Сережа встал, затушил сигарету, но бычок не выбросил, а положил в карман. Потом нагнулся и взял с земли камень, небольшой, плоский, размером с ладонь. Указал пальцем на окно дачного дома, наполовину скрытое забором.
— Видишь, — сказал он, — там на стекло насрал ворон Одина. — на стекле действительно виднелась белая клякса, — Представь, что птичья срань — это предел последовательности.
— Последовательности чего?
— Последовательности кидания камней. А камень у меня в руке — это член последовательности.
Я было заулыбался от слова «член», но Сережа вдруг замахнулся и метнул камень в стекло. Промазал он значительно — камень ударился об стену. Я вскочил.
— Ты че, совсем?
Мы некоторое время стояли молча, но никто из дома не вышел.
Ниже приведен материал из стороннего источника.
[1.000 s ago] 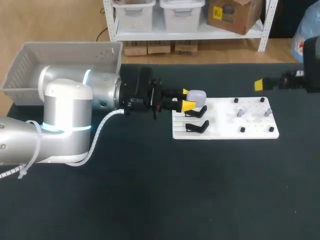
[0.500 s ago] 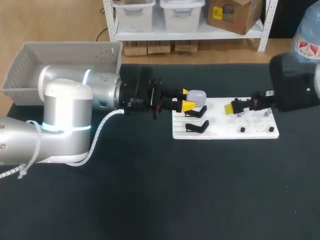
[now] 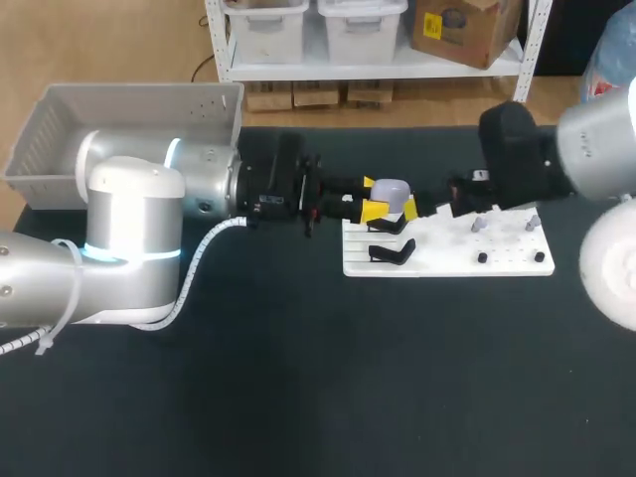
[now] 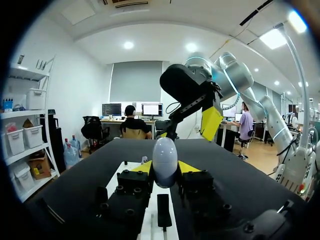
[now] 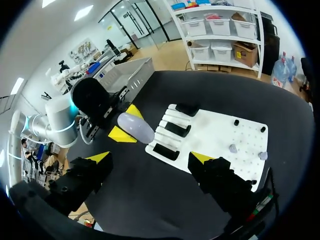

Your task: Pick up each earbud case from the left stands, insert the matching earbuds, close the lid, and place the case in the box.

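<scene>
The case [image 3: 392, 190] is clamped from two sides between the yellow tips of the left gripper [image 3: 374, 197], at the stand end of the board [image 3: 497, 260]. The right gripper [image 5: 150, 157] is spread wide, nothing grasped, and is positioned close beside the case.

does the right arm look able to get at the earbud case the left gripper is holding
Probably yes. The right gripper is open and close beside the earbud case, whose end sticks out bare past the left gripper. Nothing stands between them.
</scene>
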Controlling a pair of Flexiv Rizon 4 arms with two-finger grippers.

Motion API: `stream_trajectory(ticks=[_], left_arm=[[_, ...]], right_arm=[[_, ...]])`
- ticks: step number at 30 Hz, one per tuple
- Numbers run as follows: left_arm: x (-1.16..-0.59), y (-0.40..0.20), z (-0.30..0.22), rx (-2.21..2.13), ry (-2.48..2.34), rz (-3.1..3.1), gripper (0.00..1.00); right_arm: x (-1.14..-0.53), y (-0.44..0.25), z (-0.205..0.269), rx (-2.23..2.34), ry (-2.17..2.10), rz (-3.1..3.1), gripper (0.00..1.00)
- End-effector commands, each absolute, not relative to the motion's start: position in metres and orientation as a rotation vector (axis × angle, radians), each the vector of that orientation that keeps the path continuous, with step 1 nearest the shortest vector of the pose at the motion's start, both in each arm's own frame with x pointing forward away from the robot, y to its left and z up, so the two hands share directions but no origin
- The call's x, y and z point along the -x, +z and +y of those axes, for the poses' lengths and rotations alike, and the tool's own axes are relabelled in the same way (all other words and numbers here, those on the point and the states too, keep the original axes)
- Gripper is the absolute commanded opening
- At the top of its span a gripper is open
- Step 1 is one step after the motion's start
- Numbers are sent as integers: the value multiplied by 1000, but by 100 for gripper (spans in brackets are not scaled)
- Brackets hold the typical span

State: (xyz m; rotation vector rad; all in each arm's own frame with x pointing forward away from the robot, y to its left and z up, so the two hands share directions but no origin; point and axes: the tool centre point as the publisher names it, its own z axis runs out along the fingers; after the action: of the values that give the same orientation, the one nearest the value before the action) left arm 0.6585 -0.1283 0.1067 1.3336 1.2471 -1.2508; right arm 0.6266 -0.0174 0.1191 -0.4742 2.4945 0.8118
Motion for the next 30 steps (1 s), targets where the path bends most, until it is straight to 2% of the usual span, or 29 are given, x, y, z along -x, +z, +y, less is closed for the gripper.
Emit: stream_trajectory(ticks=[1,30], left_arm=[[-658,106,-129,-1332,-1249,1248,0],[-658,106,-129,-1332,-1249,1248,0]], right_arm=[[-641,110,-4,510,890,2488,100],[-654,101,-8,457,860,2511,100]])
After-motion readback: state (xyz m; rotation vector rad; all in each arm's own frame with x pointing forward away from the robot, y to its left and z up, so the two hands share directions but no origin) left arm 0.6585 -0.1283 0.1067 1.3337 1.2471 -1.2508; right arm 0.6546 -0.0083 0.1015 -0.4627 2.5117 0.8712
Видимо, хозяева были в городе или куда-то вышли.
— Ну вот, — самодовольно сказал Разумовский, — если кидать камни бесконечное число раз, то с каждым разом буду попадать все ближе к говну на стекле.
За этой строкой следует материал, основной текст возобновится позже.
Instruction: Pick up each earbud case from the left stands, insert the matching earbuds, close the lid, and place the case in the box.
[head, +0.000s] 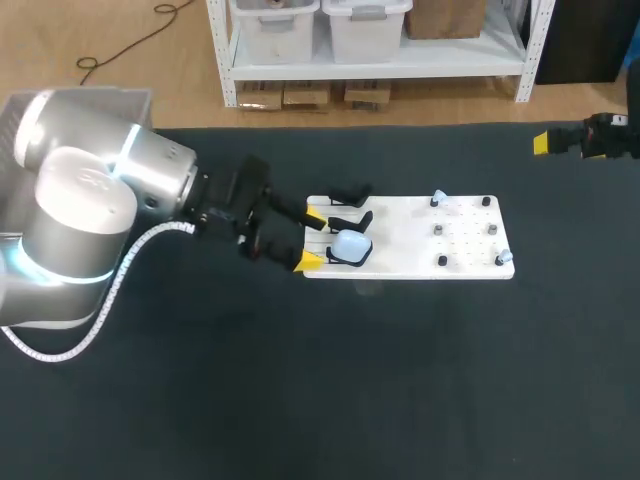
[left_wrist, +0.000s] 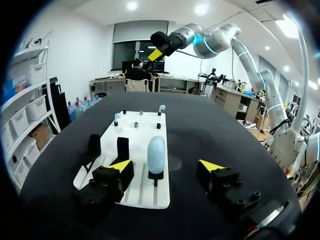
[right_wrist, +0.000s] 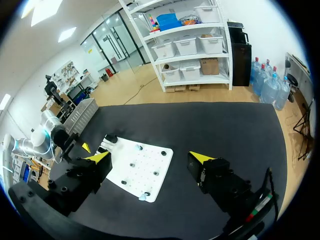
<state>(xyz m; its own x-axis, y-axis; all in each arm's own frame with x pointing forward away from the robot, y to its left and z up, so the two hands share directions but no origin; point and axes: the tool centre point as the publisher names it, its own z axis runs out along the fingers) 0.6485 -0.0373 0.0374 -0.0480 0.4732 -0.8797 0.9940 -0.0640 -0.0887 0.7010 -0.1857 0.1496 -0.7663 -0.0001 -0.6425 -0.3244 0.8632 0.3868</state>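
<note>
Earbud case, pale blue, upright on a black holder on the white board. Just ahead of the left gripper, in line with the gap between its fingers, nearer one fingertip, touched by neither. Left gripper spread wide, holding nothing. Two black stands on the board off to that gripper's side, past the nearer finger. Two small pale earbuds on pegs farther ahead, at the board's far end. Right gripper raised above the dark table, well apart from the board ahead of it, fingers wide apart, nothing between them.
</note>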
— Это ты мне объяснил на примере говна и камней, чтобы даже я понял? — уточнил я.
Сережа помрачнел и холодно заметил:
— Если ты так решил, то не буду переубеждать.
Развернулся, и решительно пошел к корпусам.
Я разозлился сам на себя. Странный Разумовский явно, хоть и очень неловко, пытался поговорить со мной, а я снова все испортил. Я поднял камень, прицелился. Раздался звук разбитого стекла — я попал в яблочко. Когда завопила сигнализация, я уже гнал во весь опор. А когда догнал Сережу, то ухватил его за рукав, и мы побежали вместе, не останавливаясь. Добежав, еще долго стояли, пытаясь отдышаться, а Сережа начал смеяться, и я тоже.
— Если тебе надо что-то объяснить, то ты обращайся, — сказал вдруг Сережа совершенно серьезно.
— Мне нужно объяснить всё, — уверил его я.
А потом, когда история с камнем и стеклом всплыла наружу, я взял всю вину на себя, потому что у Сережи была репутация, и он ее тщательно поддерживал.